**RECORDED INFORMATION:**
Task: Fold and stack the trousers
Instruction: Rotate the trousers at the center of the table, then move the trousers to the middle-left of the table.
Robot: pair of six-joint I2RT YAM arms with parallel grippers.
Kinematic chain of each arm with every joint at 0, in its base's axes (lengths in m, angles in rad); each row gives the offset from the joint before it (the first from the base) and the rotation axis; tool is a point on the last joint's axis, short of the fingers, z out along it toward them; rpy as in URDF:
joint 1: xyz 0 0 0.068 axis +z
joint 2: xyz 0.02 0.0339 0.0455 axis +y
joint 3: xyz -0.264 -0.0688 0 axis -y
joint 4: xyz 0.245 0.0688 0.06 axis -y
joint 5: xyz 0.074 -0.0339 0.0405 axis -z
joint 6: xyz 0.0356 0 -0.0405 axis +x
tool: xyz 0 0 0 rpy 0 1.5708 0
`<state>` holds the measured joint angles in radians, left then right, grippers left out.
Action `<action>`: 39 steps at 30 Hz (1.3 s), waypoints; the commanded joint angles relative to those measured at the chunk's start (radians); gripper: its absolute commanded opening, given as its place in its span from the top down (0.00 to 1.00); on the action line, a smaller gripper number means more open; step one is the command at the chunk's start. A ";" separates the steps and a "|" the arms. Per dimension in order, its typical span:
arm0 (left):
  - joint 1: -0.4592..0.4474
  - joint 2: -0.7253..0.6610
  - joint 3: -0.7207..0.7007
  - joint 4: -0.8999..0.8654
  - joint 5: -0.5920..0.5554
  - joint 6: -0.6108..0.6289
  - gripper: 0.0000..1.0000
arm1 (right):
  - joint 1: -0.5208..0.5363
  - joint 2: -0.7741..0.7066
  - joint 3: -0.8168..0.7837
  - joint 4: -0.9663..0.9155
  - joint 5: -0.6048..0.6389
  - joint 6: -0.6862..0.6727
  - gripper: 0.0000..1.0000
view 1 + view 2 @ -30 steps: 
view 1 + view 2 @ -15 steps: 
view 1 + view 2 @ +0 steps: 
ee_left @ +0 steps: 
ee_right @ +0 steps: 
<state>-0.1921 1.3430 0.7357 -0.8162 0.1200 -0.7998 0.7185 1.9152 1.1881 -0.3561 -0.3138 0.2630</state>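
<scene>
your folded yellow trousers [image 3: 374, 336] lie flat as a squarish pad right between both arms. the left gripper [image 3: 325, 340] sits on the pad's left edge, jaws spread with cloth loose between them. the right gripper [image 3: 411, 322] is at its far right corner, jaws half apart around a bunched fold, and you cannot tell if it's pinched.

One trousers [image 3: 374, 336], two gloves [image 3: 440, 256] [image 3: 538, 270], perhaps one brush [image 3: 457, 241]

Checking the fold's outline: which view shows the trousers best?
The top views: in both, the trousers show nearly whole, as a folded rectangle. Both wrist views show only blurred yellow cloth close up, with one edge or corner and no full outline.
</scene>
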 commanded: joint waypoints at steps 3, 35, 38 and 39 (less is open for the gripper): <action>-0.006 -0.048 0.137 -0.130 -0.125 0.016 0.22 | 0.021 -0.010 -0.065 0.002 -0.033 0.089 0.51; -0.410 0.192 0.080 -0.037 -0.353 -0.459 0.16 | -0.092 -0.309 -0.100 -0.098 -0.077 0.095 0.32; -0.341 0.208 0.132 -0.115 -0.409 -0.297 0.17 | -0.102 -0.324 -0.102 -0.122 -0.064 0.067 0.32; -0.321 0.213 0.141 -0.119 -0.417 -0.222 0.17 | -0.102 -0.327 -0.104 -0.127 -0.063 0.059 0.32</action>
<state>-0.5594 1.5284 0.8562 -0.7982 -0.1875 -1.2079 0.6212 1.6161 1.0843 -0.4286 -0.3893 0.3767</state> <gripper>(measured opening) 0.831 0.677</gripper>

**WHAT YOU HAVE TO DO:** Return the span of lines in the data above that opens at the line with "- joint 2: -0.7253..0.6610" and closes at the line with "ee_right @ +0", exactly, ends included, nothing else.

**RESPONSE TO THIS EXERCISE:**
  - joint 2: -0.7253..0.6610
  - joint 3: -0.7207..0.7007
  - joint 4: -0.8999..0.8654
  - joint 5: -0.5920..0.5554
  - joint 6: -0.6108..0.6289
  - gripper: 0.0000..1.0000
arm1 (right):
  - joint 1: -0.5208..0.5363
  - joint 2: -0.7741..0.7066
  - joint 3: -0.8168..0.7837
  - joint 4: -0.9663..0.9155
  - joint 5: -0.6048..0.6389
  - joint 6: -0.6862..0.6727
  - gripper: 0.0000..1.0000
view 1 + view 2 @ -30 steps: 
view 1 + view 2 @ -15 steps: 
view 1 + view 2 @ +0 steps: 
ee_left @ +0 steps: 
ee_right @ +0 steps: 

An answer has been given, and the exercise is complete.